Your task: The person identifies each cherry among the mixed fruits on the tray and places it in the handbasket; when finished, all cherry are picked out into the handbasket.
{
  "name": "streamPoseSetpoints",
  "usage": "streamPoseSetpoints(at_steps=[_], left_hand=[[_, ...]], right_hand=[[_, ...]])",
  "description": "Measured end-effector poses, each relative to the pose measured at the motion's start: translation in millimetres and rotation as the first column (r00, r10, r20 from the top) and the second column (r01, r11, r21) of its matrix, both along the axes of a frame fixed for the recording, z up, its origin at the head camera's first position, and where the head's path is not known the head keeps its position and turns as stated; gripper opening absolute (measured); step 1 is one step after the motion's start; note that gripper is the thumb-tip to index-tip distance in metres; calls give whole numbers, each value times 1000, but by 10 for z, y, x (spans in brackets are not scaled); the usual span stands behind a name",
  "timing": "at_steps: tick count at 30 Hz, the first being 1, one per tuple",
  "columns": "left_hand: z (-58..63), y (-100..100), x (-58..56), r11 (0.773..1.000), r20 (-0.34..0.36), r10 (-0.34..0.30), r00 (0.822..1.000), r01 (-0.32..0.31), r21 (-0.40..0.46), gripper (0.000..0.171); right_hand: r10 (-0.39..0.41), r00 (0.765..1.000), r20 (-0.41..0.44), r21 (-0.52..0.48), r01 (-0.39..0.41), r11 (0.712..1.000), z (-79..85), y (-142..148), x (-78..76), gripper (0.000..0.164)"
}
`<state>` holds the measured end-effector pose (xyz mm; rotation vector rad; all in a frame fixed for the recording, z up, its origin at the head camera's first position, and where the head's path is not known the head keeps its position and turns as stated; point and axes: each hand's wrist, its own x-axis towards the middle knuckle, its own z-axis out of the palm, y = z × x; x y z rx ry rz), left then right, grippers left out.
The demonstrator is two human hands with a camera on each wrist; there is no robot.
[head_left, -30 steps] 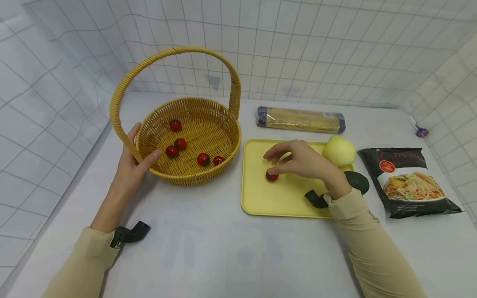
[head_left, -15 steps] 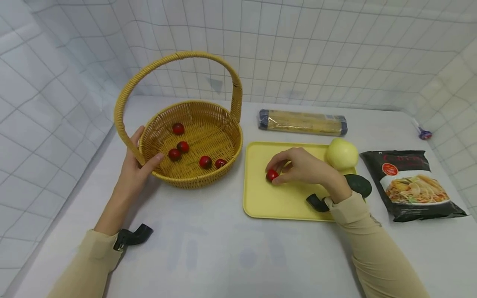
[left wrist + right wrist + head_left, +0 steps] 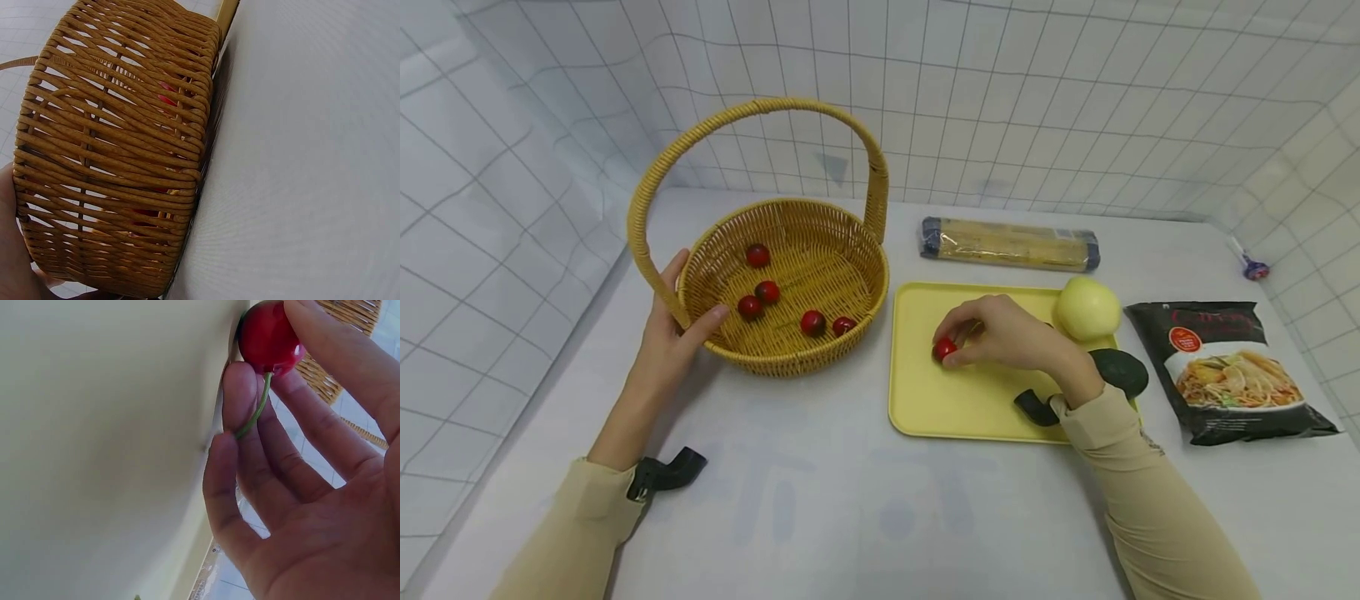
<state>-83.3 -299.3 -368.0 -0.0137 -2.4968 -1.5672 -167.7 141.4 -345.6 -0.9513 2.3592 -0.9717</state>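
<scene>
My left hand grips the left side of a round woven basket, thumb over the rim near the foot of its tall handle. Several red cherries lie inside, one cherry toward the back. Over the yellow tray, my right hand pinches a red cherry between thumb and fingers. Its green stem hangs toward the palm in the right wrist view. The left wrist view shows the basket's woven wall standing on the white table.
A pale green apple-like fruit and a dark green avocado-like fruit sit at the tray's right side. Behind it lies a pack of noodles. A black food bag and a small purple wrapped lollipop are farther right.
My right hand's fingers have closed around the cherry on the tray and shifted it slightly left. My left hand keeps its place on the basket. The head view has tilted a little.
</scene>
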Motion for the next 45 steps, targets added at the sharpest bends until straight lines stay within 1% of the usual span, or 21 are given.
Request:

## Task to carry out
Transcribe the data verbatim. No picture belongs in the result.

## Exercise answer
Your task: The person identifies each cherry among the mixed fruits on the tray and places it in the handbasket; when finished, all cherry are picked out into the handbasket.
{
  "name": "streamPoseSetpoints",
  "usage": "streamPoseSetpoints(at_steps=[_], left_hand=[[_, ...]], right_hand=[[_, ...]])",
  "description": "Measured end-effector poses, each relative to the pose measured at the motion's start: translation in millimetres and rotation as the first column (r00, r10, r20 from the top) and the second column (r01, r11, r21) of its matrix, both along the axes of a frame fixed for the recording, z up, its origin at the head camera's first position, and where the head's path is not known the head keeps its position and turns as stated; gripper opening absolute (measured); step 1 is one step after the motion's start; note that gripper is the thumb-tip to index-tip distance in metres; calls give whole numbers, each value times 1000, but by 10 for z, y, x (spans in brackets are not scaled); the usual span stands behind a name",
  "timing": "at_steps: tick count at 30 Hz, the first being 1, one per tuple",
  "columns": "left_hand: z (-58..63), y (-100..100), x (-58..56), r11 (0.773..1.000), r20 (-0.34..0.36), r10 (-0.34..0.30), r00 (0.822..1.000), r01 (-0.32..0.31), r21 (-0.40..0.46), gripper (0.000..0.171); right_hand: r10 (-0.39..0.41), r00 (0.765..1.000), r20 (-0.41..0.44), r21 (-0.52..0.48), r01 (-0.39..0.41), r11 (0.712..1.000), z (-79..85), y (-142..148), x (-78..76), gripper (0.000..0.164)"
}
`<state>` holds the measured end-effector pose (xyz mm; rotation vector rad; all in a frame fixed for the recording, z up, its origin at the head camera's first position, and where the head's path is not known the head keeps its position and turns as stated; point and axes: each hand's wrist, its own x-axis towards the middle knuckle, its own z-axis out of the palm, y = z × x; x y z rx ry rz), left then right, grippers left out.
The demonstrator is two human hands with a camera on each wrist; there is no robot.
[head_left, -30 steps] 
[head_left, -15 steps] 
[left wrist + right wrist + head_left, +0 steps] 
<state>-83.3 -299.3 -368.0 -0.0137 -2.4968 -1.5672 -167.7 141.4 -345.6 -0.9513 2.3592 -0.9717</state>
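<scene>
My left hand grips the left side of a round woven basket, thumb over the rim near the foot of its tall handle. Several red cherries lie inside, one cherry toward the back. Over the yellow tray, my right hand pinches a red cherry between thumb and fingers. Its green stem hangs toward the palm in the right wrist view. The left wrist view shows the basket's woven wall standing on the white table.
A pale green apple-like fruit and a dark green avocado-like fruit sit at the tray's right side. Behind it lies a pack of noodles. A black food bag and a small purple wrapped lollipop are farther right.
My right hand's fingers have closed around the cherry on the tray and shifted it slightly left. My left hand keeps its place on the basket. The head view has tilted a little.
</scene>
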Motion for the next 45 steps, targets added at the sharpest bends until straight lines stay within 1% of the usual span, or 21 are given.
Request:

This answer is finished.